EXERCISE INSTRUCTIONS >> Look through the data below for the line with "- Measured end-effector" and the line with "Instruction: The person", then output those two and all lines in between, exactly as written.

DATA PROVIDED >>
>>>>
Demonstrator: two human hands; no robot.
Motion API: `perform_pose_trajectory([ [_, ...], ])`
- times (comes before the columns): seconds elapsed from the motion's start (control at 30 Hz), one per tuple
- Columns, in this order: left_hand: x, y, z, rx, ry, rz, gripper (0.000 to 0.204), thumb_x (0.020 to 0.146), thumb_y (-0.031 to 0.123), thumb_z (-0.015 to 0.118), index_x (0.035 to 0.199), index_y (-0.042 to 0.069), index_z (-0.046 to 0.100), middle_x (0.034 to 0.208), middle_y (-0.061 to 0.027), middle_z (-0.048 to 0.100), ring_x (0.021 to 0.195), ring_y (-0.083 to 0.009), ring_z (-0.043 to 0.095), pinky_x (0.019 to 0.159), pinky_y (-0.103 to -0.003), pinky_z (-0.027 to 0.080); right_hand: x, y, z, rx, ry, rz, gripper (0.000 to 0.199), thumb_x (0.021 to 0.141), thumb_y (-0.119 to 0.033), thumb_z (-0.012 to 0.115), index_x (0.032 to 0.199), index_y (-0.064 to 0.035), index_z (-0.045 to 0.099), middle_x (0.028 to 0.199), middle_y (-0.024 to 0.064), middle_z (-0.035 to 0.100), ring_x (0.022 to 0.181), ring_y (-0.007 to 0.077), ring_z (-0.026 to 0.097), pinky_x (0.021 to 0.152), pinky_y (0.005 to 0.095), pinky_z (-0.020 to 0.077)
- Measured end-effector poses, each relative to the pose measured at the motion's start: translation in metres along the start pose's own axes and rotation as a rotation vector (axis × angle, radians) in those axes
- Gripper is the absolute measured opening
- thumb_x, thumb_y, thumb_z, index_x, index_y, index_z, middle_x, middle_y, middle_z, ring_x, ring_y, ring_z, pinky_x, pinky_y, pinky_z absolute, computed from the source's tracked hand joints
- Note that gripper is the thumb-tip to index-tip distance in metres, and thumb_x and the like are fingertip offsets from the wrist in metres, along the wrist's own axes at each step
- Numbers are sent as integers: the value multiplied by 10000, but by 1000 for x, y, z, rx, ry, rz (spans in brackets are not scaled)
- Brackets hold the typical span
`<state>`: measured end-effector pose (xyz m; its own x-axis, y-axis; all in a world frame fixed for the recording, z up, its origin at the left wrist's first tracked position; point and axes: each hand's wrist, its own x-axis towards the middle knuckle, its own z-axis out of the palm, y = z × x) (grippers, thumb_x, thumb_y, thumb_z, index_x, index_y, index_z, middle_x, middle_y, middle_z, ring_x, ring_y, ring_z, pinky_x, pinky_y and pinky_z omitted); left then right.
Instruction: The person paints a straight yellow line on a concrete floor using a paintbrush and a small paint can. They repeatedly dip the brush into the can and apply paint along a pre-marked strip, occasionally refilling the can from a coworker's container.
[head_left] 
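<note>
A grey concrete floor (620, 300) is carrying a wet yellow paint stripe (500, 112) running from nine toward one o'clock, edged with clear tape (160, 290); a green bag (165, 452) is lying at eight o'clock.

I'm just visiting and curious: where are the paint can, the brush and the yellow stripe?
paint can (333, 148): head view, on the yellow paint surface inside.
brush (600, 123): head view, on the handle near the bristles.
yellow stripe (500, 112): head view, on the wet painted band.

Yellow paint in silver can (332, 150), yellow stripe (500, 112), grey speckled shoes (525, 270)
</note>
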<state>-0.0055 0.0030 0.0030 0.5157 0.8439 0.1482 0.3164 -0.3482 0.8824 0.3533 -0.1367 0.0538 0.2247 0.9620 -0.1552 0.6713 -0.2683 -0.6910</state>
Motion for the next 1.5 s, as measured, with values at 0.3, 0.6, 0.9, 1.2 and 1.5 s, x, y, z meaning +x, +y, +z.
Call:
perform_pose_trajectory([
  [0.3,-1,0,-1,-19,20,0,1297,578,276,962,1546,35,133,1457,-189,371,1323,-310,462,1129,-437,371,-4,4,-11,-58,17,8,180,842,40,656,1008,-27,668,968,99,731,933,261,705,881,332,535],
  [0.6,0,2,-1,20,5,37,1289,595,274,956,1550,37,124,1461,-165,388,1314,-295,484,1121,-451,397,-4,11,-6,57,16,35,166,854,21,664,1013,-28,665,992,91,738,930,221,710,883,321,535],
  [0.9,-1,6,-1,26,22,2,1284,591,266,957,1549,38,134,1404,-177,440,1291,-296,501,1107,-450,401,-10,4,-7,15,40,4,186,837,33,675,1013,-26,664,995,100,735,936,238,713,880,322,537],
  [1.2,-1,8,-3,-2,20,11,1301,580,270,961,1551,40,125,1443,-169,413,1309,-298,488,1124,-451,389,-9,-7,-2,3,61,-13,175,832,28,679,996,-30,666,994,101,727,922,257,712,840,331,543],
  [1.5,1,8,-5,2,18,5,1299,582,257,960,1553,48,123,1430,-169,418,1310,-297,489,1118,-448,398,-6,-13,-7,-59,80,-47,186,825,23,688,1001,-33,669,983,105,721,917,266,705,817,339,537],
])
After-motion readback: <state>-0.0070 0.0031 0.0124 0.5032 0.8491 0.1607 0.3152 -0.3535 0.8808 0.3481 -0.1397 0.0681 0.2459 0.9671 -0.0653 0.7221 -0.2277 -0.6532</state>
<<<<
RESPONSE TO THE EXERCISE >>
- Measured end-effector poses, each relative to the pose measured at the motion's start: translation in metres along the start pose's own axes and rotation as a rotation vector (axis × angle, radians) in those axes
- Gripper is the absolute measured opening
- thumb_x, thumb_y, thumb_z, index_x, index_y, index_z, middle_x, middle_y, middle_z, ring_x, ring_y, ring_z, pinky_x, pinky_y, pinky_z absolute, computed from the source's tracked hand joints
- Note that gripper is the thumb-tip to index-tip distance in metres, and thumb_x and the like are fingertip offsets from the wrist in metres, along the wrist's own axes at each step
- Numbers are sent as integers: the value multiplied by 10000, but by 1000 for x, y, z, rx, ry, rz (spans in brackets are not scaled)
- Brackets hold the typical span
`<state>`: measured end-effector pose (xyz m; its own x-axis, y-axis; all in a world frame fixed for the recording, z up, its origin at the left wrist's first tracked position; point and axes: each hand's wrist, its own x-axis towards the middle knuckle, its own z-axis out of the palm, y = z × x) (grippers, thumb_x, thumb_y, thumb_z, index_x, index_y, index_z, middle_x, middle_y, middle_z, ring_x, ring_y, ring_z, pinky_x, pinky_y and pinky_z omitted); left then right.
Instruction: The person paints a straight yellow line on a concrete floor using a paintbrush and a small paint can. They repeatedly dip the brush into the can and apply paint along a pre-marked strip, occasionally refilling the can from a coworker's container.

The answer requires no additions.